A recent study published in the Journal Neurology investigated the relationship between physical activity in women and the development of Parkinson Disease, a longstanding debilitating disease that affects the nerves and one’s ability to move properly. Tracking over 95,000 women for nearly 3 decades, the study found that getting regular exercise could reduce a woman’s chance of developing Parkinson Disease by 25 percent.
Parkinson Disease is one of just many diseases and health ailments that can be mitigated or prevented by exercise. Regular exercise is most commonly linked to reducing two of the most common leading causes of death in America, heart disease and stroke. According to a study in PLOS Medicine, individuals who participated in moderate or vigorous intensity exercise had an average reduction in risk of heart disease between 48 and 57 percent. Even more striking was that there was no threshold for the amount of exercise and the benefits for cardiovascular health. In other words, those that exercised most had the lowest risk of heart disease in this study that examined data on more than 90,000 adults.
There is no ceiling on the benefits of exercise and we continue to learn each day about different diseases that can be mitigated through regular exercise. Regular physical activity can prevent the onset of Type II Diabetes, reduce blood pressure and cholesterol levels, strengthen bones and muscle, prevent falls in the elderly and lower your risk of developing many common cancers like breast, lung and colon.
So how much exercise is necessary to realize health benefits, and what is meant exactly by moderate intensity exercise? According to the American Heart Association, to be healthy, adults should participate in 150 minutes of moderate intensity aerobic exercise per week or 75 minutes of vigorous intensity aerobic activity per week. This equates to 30 minutes of moderate intensity aerobic exercise 5 days per week, or 15 minutes of vigorous intensity aerobic exercise 5 days per week.
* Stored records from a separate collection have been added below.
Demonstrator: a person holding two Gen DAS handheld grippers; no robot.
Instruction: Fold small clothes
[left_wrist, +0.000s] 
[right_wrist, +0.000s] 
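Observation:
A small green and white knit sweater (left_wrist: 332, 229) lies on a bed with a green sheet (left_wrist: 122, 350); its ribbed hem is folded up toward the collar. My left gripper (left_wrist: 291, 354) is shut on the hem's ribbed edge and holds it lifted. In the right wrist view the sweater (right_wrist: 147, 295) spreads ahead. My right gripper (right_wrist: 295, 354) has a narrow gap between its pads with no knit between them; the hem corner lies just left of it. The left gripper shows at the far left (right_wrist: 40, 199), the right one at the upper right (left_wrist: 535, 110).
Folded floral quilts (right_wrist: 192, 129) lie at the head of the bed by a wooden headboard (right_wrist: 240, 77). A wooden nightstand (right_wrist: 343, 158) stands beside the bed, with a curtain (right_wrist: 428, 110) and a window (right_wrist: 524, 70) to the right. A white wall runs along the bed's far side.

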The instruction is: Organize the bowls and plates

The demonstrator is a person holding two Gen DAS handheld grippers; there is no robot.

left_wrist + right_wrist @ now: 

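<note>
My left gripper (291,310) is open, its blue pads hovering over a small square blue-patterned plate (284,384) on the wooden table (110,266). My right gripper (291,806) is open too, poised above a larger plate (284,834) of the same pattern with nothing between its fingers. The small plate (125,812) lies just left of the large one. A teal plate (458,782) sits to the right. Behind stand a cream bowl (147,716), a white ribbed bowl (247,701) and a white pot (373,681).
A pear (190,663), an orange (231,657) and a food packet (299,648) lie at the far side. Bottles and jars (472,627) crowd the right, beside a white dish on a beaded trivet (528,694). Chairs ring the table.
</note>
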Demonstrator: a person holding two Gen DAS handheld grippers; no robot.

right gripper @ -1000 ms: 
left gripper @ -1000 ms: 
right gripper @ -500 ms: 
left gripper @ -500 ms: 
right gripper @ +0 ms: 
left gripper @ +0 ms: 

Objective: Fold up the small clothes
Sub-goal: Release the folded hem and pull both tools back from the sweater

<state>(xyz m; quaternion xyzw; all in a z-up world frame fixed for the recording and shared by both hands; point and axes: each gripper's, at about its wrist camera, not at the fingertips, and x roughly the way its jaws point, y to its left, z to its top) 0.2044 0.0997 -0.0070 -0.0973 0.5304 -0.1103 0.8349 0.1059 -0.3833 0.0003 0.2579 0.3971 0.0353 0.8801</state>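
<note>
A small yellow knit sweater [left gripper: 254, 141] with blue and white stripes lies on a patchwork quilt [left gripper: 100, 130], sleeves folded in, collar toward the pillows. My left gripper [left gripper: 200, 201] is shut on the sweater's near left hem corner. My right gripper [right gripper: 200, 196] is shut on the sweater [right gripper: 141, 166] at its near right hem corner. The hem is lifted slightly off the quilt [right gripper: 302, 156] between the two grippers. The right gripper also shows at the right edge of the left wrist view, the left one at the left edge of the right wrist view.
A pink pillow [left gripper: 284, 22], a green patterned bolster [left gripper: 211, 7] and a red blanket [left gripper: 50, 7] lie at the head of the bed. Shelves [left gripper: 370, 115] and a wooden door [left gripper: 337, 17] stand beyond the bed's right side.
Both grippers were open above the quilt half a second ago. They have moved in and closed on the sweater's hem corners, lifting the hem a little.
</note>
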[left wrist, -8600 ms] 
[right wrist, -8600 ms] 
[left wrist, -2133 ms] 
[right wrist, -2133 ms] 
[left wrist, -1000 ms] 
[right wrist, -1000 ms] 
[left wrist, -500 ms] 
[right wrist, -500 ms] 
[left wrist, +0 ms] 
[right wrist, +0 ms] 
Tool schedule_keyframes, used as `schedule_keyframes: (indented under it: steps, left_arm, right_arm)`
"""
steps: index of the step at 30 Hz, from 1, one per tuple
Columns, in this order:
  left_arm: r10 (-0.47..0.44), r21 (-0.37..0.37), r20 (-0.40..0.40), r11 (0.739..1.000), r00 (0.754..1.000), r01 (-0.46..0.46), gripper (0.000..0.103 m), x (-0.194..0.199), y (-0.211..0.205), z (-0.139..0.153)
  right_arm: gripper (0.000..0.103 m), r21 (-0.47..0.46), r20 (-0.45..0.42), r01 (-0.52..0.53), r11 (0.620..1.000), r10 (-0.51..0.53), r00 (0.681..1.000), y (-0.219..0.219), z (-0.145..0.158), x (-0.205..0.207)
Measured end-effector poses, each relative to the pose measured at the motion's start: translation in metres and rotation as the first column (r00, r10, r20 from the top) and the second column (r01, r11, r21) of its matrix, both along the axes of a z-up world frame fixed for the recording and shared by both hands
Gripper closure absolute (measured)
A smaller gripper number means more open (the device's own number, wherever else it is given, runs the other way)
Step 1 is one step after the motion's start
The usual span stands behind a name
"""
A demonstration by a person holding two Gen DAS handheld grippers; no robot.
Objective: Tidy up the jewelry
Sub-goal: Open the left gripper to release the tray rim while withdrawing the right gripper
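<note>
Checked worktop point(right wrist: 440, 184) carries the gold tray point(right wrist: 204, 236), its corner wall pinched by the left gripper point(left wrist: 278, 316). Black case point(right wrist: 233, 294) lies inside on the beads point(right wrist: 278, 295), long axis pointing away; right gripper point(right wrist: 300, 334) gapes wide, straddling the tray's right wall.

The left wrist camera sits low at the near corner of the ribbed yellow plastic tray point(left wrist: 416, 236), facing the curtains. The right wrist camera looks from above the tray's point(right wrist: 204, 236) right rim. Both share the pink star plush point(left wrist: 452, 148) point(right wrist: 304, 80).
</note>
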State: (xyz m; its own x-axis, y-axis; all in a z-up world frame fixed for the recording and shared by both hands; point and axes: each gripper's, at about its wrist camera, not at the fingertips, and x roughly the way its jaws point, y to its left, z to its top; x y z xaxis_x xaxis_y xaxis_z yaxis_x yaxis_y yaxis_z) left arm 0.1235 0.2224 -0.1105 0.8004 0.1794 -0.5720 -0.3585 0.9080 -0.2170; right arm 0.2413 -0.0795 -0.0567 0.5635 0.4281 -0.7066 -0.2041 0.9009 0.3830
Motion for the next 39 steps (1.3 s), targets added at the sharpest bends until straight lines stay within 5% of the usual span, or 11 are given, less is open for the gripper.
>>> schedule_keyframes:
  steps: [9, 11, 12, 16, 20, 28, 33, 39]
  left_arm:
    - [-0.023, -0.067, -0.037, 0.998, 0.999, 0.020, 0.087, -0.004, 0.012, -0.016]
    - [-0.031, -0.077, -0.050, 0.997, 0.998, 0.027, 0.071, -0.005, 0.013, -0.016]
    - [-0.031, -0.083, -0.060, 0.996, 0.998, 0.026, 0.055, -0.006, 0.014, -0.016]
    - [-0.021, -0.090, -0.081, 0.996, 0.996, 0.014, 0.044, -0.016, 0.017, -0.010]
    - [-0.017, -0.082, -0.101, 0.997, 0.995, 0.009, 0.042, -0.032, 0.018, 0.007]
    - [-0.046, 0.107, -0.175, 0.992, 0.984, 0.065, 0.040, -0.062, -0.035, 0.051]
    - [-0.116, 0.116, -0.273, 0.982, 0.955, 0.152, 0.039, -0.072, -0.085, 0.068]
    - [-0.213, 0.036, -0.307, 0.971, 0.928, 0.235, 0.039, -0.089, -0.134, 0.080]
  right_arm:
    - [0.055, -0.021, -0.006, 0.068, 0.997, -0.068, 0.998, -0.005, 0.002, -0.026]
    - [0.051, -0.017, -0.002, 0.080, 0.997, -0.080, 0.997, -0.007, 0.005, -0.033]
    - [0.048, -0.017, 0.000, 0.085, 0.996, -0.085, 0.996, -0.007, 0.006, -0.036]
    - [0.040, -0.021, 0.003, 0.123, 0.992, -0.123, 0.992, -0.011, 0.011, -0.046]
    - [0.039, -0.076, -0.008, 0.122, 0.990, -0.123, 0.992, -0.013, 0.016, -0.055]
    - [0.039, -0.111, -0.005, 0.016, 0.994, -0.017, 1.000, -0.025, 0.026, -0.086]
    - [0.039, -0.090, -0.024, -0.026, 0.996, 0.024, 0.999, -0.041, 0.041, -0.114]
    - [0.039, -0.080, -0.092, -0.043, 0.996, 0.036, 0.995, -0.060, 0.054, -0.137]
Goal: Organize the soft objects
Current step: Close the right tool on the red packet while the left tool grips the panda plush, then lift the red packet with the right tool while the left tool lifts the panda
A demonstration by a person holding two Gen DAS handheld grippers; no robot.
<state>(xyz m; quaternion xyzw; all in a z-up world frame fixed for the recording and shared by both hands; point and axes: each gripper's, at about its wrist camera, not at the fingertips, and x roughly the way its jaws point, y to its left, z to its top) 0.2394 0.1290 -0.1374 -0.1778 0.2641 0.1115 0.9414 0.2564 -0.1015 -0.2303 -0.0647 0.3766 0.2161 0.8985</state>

According to the American Heart Association, only 1 in 5 adults are getting enough exercise weekly to maintain good health.
Moderate intensity aerobic exercise may be easier than you think. Examples of such exercise would include walking briskly, playing badminton, gardening, or mowing the lawn. Examples of vigorous intensity aerobic exercise include jogging, running, weight-lifting, and playing competitive sports like tennis, basketball and soccer. All individuals can benefit from exercise, no matter what their weight, height, gender, ethnicity, race, or state of health.
An optimal and effective healthcare system must prioritize preventative measures in curbing the onset of serious health conditions to advance public health. Too often, diseases and conditions are addressed after diagnosis and when it is too late. Instead of focusing on developing treatments like Insulin to treat Type II Diabetes, a larger focus should be on education and lifestyle prevention measures like exercise in preventing the onset of the disease itself, which is largely preventable through regular exercise and a carbohydrate-restrictive diet. A reactionary health system that focuses on the treatment of diseases once diagnosed is at risk of becoming a “sick care” system, as opposed to a true “healthcare” system that optimizes the prevention of such ailments.
According to the CDC, nearly 110,000 deaths per year could be prevented if American adults aged 40 and above increased their physical activity by a small amount, even by just 10 minutes. 4 in 5 American adults not getting enough moderate intensity exercise per week to maintain good health should never be acceptable to us from a public health perspective. A very practical way to meet the American Heart Association guidelines is by increasing our daily steps, which can be tracked by most smart phones. Tomorrow (June 10) is Family Health and Fitness Day, so all of us should make a concerted and intentional effort to get up and exercise.